## EXERCISE INSTRUCTIONS
Write out the whole listing exactly.
[DATA SECTION]
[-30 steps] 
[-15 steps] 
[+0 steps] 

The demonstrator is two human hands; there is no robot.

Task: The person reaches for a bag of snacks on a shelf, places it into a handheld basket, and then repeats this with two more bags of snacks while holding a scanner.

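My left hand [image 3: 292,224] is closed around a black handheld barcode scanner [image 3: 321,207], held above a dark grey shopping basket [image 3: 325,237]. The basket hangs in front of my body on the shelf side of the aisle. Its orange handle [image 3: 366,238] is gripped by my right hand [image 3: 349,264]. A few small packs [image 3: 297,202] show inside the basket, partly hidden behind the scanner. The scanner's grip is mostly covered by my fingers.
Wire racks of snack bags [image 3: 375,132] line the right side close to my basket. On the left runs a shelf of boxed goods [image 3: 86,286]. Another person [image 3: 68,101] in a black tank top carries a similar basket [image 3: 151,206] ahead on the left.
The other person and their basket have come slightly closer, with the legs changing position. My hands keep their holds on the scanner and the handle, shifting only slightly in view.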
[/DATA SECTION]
## ANSWER SPACE
[-30 steps] 
[-15 steps] 
[+0 steps] 

The demonstrator is two human hands; there is no robot.

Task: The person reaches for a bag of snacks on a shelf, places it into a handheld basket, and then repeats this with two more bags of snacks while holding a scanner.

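My left hand [image 3: 292,224] is closed around a black handheld barcode scanner [image 3: 321,207], held above a dark grey shopping basket [image 3: 325,237]. The basket hangs in front of my body on the shelf side of the aisle. Its orange handle [image 3: 366,238] is gripped by my right hand [image 3: 349,264]. A few small packs [image 3: 297,202] show inside the basket, partly hidden behind the scanner. The scanner's grip is mostly covered by my fingers.
Wire racks of snack bags [image 3: 375,132] line the right side close to my basket. On the left runs a shelf of boxed goods [image 3: 86,286]. Another person [image 3: 68,101] in a black tank top carries a similar basket [image 3: 151,206] ahead on the left.
The other person and their basket have come slightly closer, with the legs changing position. My hands keep their holds on the scanner and the handle, shifting only slightly in view.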

This exercise is now finished, and nothing remains to add.